Le armi nucleari tattiche sono state progettate per l’impiego sui campi di battaglia. Un espediente per poterle usare? Il 2 giugno del 2020 Vladimir Putin, ha firmato un decreto che aggiornava le modalità di ingaggio delle armi nucleari da parte del Cremlino. Il progetto si basava sul presupposto che la Russia potesse usare armi atomiche di tipo tattico per vincere un conflitto locale di tipo convenzionale, impiegando la strategia della escalate & de-escalate, e cioè: alzando il livello di scontro quanto basta per far cessare il fuoco senza scatenare un disastroso conflitto mondiale.
La manovra ha disorientato la NATO, poiché, mentre il numero delle testate balistiche è “quasi” noto, quello delle testate tattiche lo è molto meno. Per quanto accade sul fronte ucraino, oggi molti analisti occidentali sono concordi nello stabilire che l’arsenale del Cremlino sia molto elevato ed evoluto, e il loro impiego alquanto probabile. È nelle mani di un unico leader pervaso da uno storico, tartaro assolutismo zarista, capace di imporre al mondo una nuova partita a Risiko con dadi truccati d’anticipo.

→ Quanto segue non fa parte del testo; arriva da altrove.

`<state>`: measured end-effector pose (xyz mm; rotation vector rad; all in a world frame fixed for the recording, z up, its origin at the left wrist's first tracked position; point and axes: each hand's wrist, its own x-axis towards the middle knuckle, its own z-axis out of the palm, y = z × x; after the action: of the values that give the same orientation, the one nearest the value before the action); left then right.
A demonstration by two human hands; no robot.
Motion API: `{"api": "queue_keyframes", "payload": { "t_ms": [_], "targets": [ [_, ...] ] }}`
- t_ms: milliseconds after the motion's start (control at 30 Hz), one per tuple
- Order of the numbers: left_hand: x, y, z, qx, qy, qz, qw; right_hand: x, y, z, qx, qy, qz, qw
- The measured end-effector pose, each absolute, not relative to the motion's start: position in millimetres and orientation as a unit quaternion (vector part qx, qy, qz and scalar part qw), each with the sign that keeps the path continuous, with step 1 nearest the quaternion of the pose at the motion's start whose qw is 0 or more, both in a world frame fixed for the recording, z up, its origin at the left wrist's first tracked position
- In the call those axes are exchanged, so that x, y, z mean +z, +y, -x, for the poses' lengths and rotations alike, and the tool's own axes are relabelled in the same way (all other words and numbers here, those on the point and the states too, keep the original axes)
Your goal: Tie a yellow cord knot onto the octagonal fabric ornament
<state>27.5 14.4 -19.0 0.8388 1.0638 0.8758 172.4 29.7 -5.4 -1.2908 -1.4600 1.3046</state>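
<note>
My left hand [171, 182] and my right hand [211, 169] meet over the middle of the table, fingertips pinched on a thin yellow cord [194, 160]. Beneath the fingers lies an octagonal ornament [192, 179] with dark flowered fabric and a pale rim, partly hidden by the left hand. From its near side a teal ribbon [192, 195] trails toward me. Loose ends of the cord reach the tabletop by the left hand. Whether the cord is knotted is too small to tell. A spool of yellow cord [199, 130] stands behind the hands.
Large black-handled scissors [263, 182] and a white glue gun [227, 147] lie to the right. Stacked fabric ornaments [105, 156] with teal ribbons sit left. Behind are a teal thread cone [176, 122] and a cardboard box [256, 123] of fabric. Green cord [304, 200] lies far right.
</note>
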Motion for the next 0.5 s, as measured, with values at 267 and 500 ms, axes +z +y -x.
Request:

Di certo la settima arte ha consegnato ai posteri molte più testimonianze belliche, che non pellicole solo ironiche seppur traumatiche, qual è il dottor Stranamore. Ci aveva azzeccato Charlie Chaplin nel 1940, con un altro capolavoro: Il grande dittatore, parodia di Adolf Hitler e di un nazismo che sarebbe stato piegato solo dopo cinque anni di un mondo a ferro e fuoco.
Se i programmi del nuovo dittatore dovessero collimare con la previsione di Kubrick, che “anticipava” una Intelligenza Artificiale impostata per impedire ogni accesso umano all’ordigno Fine del Mondo, in un prossimo futuro veramente guerreggiato, quale regista dirigerà un ultimo Matrix da consegnare a un pianeta già primo attore dello scontro finale?
Ipotesi più concreta che artistica. Se dopo tanto rincorrersi, fantasia e realtà dovessero davvero combaciare in un gesto scellerato e l’ordigno nucleare sfuggirà di mano, a quale scenario dovrà assistere dal vivo, ma per poco, l’intera umanità?
Ma forse questo è solo un pensiero pessimista degno di Schopenhauer. Invece, quest’anno a Hollywood il film sul padre dell’atomica Oppenheimer ha vinto 7 Oscar…. Buon segno, perciò, nonostante l’assonanza… Anche Vladimir Putin avrà una crisi di coscienza?